How do I prevent the cannon from taking my center pawn and shaking my defenses? The next time it lines up in the center, keep your patience. Play defense. Rather than heading up to my mom’s room and demanding the Wii back, I thought about why I lost it in the first place. I wasn’t listening to her. That’s why she got mad. But what did she want me to do? Piano. She wanted me to practice piano before I played video games. So I made my way to the piano room, sat down at the bench, and played as the hours ticked by. Her cannon had taken my pawn, and her other cannon was preparing to checkmate me, so I had to move my king up. I had to stay in the game.

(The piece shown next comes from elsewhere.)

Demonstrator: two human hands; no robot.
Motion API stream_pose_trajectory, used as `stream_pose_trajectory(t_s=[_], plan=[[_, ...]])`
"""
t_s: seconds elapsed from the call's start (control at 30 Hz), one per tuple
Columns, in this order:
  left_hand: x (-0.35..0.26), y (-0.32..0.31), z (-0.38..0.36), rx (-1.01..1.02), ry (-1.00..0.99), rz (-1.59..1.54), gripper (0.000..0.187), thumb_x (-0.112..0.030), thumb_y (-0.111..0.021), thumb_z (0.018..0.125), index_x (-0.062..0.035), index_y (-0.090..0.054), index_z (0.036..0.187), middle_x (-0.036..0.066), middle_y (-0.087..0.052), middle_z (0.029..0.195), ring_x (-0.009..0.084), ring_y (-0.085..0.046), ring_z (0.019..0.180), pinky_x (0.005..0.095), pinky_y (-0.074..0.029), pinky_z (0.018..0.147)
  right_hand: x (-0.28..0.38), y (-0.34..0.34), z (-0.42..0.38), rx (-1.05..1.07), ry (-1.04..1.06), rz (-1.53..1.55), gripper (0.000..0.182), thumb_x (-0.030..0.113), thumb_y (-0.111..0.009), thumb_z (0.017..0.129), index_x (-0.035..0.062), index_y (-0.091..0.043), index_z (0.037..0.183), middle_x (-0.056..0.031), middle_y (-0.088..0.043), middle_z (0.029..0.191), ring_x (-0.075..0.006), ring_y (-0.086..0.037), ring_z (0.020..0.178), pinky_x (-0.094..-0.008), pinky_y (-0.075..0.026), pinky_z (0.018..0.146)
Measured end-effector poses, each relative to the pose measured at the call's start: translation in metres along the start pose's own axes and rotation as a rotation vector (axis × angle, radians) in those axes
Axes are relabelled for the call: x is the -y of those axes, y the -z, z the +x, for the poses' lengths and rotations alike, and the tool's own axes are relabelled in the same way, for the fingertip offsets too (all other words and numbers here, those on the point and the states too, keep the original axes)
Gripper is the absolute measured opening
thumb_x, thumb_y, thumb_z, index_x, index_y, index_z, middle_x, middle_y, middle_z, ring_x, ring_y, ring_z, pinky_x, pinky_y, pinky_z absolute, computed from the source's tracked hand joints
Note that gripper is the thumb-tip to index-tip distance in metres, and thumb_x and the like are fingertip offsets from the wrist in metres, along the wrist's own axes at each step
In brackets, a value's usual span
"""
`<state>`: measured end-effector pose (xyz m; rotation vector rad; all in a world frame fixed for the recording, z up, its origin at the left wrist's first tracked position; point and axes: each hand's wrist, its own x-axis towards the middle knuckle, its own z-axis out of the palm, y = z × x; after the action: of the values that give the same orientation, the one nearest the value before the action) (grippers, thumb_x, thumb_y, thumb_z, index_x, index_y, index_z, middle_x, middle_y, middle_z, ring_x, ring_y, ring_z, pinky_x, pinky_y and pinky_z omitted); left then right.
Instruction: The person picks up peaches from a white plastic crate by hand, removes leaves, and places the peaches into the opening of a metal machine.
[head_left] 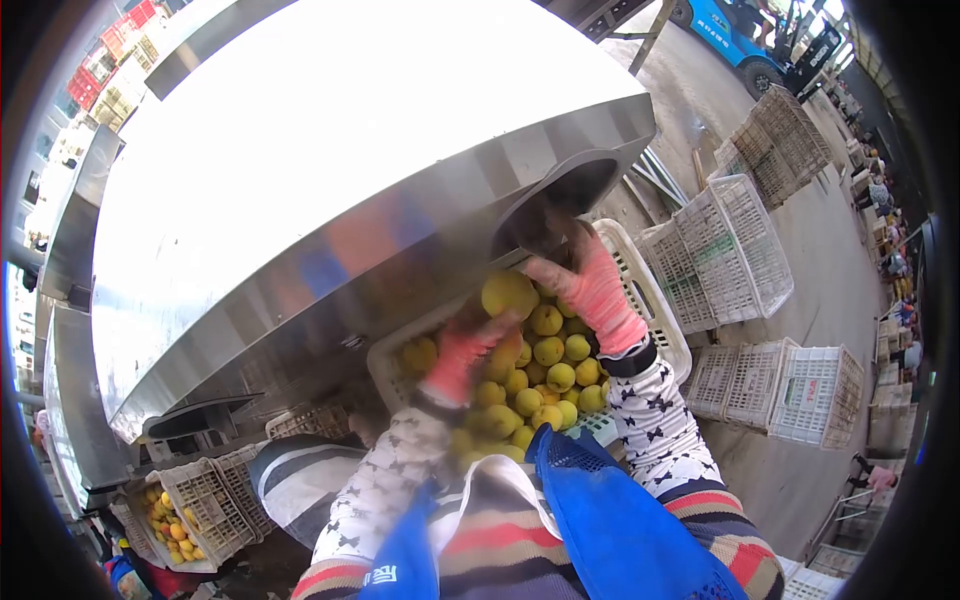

When I walked out of the piano room, the Wii was back in its original place.
_____
“You ready?” my grandpa asked.
I nodded as I placed my last piece on the board, turning the character so that it faced me, just like all the rest. I drummed my fingers on the armrests in rhythm, making sure that each finger touched the surface the same amount of times. It was good luck. It ridded me of my excess nervous energy.
“I’ve been practicing a lot,” I said.
“Ahh, henhao, henhao.” Very good, very good. “Consistent practice is the only way to get better. Now, let’s see how good you are.”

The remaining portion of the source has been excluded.